В парадный зал Музея Революции собрались люди из удивительных легенд: будто вышедшие из могил старики — герои террора восьмидесятых годов; ветераны «Союза борьбы»; бойцы баррикад; матросы Свеаборга, «Потемкина», «Памяти Азова». Казалось, живая история революции собралась в этом зале на торжественное заседание.
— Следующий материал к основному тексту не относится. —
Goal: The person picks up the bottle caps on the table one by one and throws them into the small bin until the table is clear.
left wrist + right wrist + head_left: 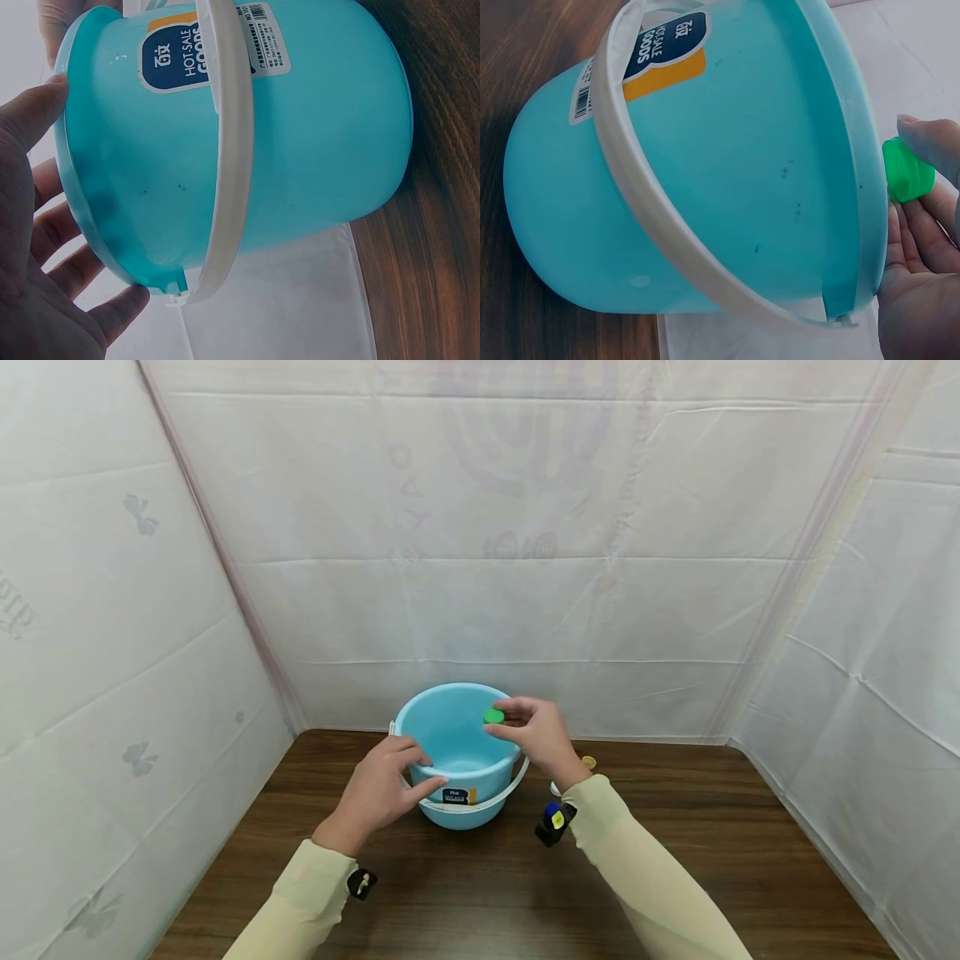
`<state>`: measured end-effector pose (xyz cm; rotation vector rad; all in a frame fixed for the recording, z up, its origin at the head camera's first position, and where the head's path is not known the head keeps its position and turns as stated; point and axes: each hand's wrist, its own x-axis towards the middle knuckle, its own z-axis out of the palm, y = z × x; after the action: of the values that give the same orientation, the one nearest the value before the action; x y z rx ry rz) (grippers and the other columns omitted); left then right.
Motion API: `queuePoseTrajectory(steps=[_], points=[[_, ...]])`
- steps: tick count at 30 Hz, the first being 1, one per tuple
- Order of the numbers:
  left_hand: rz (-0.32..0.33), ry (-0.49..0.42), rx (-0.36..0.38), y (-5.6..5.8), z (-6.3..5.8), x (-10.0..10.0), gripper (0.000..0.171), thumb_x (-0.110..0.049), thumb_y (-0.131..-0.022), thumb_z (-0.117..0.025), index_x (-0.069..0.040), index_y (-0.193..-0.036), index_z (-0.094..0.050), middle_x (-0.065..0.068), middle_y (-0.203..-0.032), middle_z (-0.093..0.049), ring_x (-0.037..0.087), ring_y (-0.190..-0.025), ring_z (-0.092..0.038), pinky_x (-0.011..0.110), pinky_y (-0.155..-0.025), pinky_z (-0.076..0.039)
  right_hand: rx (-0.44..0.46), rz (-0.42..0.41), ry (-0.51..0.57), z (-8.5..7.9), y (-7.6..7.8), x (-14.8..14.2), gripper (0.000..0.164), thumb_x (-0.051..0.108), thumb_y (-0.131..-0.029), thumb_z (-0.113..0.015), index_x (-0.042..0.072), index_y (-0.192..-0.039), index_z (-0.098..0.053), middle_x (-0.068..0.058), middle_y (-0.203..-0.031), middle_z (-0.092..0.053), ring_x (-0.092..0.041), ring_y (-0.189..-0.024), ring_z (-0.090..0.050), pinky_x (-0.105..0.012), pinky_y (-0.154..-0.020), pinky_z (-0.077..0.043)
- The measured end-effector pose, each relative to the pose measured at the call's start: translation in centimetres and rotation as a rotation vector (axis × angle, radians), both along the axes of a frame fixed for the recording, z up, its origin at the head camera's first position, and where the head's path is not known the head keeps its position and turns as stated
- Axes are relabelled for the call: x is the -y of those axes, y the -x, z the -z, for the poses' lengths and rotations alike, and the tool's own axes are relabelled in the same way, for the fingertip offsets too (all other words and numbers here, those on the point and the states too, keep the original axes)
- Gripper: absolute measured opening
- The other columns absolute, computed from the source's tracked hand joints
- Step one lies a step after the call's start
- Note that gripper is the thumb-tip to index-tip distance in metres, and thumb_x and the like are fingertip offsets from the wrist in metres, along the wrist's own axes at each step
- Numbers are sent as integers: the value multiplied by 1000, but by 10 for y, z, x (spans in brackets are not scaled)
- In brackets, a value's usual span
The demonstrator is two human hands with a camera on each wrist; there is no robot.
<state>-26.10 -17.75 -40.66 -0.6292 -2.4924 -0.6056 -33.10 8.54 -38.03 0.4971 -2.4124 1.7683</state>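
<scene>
A light blue plastic bucket [459, 789] stands upright on the table, its white handle [234, 150] hanging down across the front. At the bucket's left front rim my left hand [381, 783] holds on, fingers over the edge and thumb at the front. My right hand [542, 733] pinches a small green plastic cap [907, 171] between thumb and fingers. In the head view the cap overlaps the right side of the bucket's opening. The right wrist view has it close beside the rim.
On the dark wooden table [465, 893], right of the bucket, lie a yellow cap [589, 762] and a white piece [555, 789] partly hidden by the right wrist. Something blue [552, 809] shows beside the wrist camera. White cloth walls [480, 610] stand around the table.
</scene>
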Motion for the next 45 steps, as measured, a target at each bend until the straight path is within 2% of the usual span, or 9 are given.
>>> queuePoseTrajectory(steps=[7,14,20,23,30,36,45], points=[[3,3,-2,0,0,0,30,-43,-80,-88,-19,-89,-74,-5,-93,-66,15,-89,-58,33,-74,-56,-2,-19,-8,-1,1,4,42,20,-84,-86,8,-122,-73,-12,-117,-75,-22,-101,-74,-36,-88,-61],[5,3,5,0,0,0,30,-43,-80,-88,-19,-89,-74,-5,-93,-65,19,-88,-61,34,-74,-56,-7,-21,-8,-1,1,5,39,20,-85,-86,10,-120,-74,-8,-114,-75,-20,-99,-73,-36,-87,-61],[-1,8,14,0,0,0,30,-44,-80,-87,-19,-89,-74,-5,-93,-65,16,-89,-59,34,-75,-57,-13,-27,-4,-3,1,6,41,20,-84,-87,9,-121,-74,-9,-115,-75,-21,-99,-74,-36,-86,-61],[-4,8,21,0,-1,0,30,-44,-80,-87,-19,-90,-74,-5,-93,-65,17,-90,-60,35,-76,-57,-16,-24,-8,-2,1,6,42,21,-84,-87,9,-122,-74,-10,-117,-75,-24,-104,-73,-38,-89,-61],[3,2,17,0,-1,0,29,-43,-80,-87,-19,-90,-74,-5,-93,-65,19,-90,-61,35,-76,-56,-34,-6,-28,-1,1,3,55,29,-83,-88,7,-131,-69,-7,-133,-69,-32,-130,-62,-48,-105,-52],[2,3,17,-1,-1,0,28,-43,-80,-87,-20,-89,-74,-6,-92,-65,20,-90,-61,34,-75,-56,-40,-10,-13,1,2,0,57,29,-83,-88,4,-130,-68,-8,-133,-69,-34,-129,-62,-49,-106,-52],[-3,5,13,-1,-1,0,28,-44,-80,-87,-20,-88,-74,-6,-91,-64,19,-90,-61,33,-74,-56,-22,6,-1,2,2,-8,59,35,-81,-88,8,-129,-69,-8,-133,-69,-32,-127,-63,-49,-106,-51]])
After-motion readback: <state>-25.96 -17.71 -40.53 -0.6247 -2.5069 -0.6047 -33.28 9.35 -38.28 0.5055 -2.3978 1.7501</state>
Бойцы делились бесценными воспоминаниями о давно минувших боях с самодержавием, о погибших товарищах, о поражениях и победах.
На сегодняшнем заседании главы из своей книги прочитала Прасковья Семеновна Ивановская, член Исполкома «Народной воли». Она писала о том, как бежала после двадцати лет заключения с карийской каторги и стала на воле хозяйкой квартиры, где готовилось покушение на Плеве.
Министр внутренних дел, любимец Николая И, Плеве был в клочья разорван бомбой Сазонова — ему отомстили через двадцать лет за погибших народовольцев.
В одной из глав своей книги Ивановская рассказывала о борьбе подпольщиков с Петром Рачковским, бывшим провокатором Юристом, некогда разоблаченным Клеточниковым. После ареста Николая Васильевича Рачковский официально был зачислен в штат департамента полиции. Впоследствии ведал всей заграничной агентурой царского правительства, а потом и Особым отделом департамента. Генерал, «крестный отец» провокатора Азефа и непосредственный начальник провокатора Гапона, Рачковский был едва ли не самым выдающимся деятелем и организатором политического сыска царской России.
— Ловкий и опасный был господин, — вдруг, оторвавшись от текста рукописи, сказала Прасковья Ивановна. — Только Клеточников мог с ним справиться...
После Ивановской выступала другая прославленная революционерка — Анна Васильевна Якимова. Член Исполнительного Комитета, соратница Желябова, знаменитая «хозяйка сырной лавки Кобозевых», она избегла смертной казни только потому, что ждала в тюрьме ребенка. В Трубецком бастионе родила она первенца. Как и Ивановская, она тоже была участницей охоты за министром Плеве и в общей сложности провела в крепости, на каторге и в ссылке около тридцати лет.
К сожалению, Якимова писала мало, но зато каждое ее выступление проливало свет на какой-нибудь загадочный момент в истории освободительной борьбы.
Вот и сегодня она рассказала не известную почти никому из присутствующих историю исчезновения главной динамитной мастерской народовольцев летом 1880 года.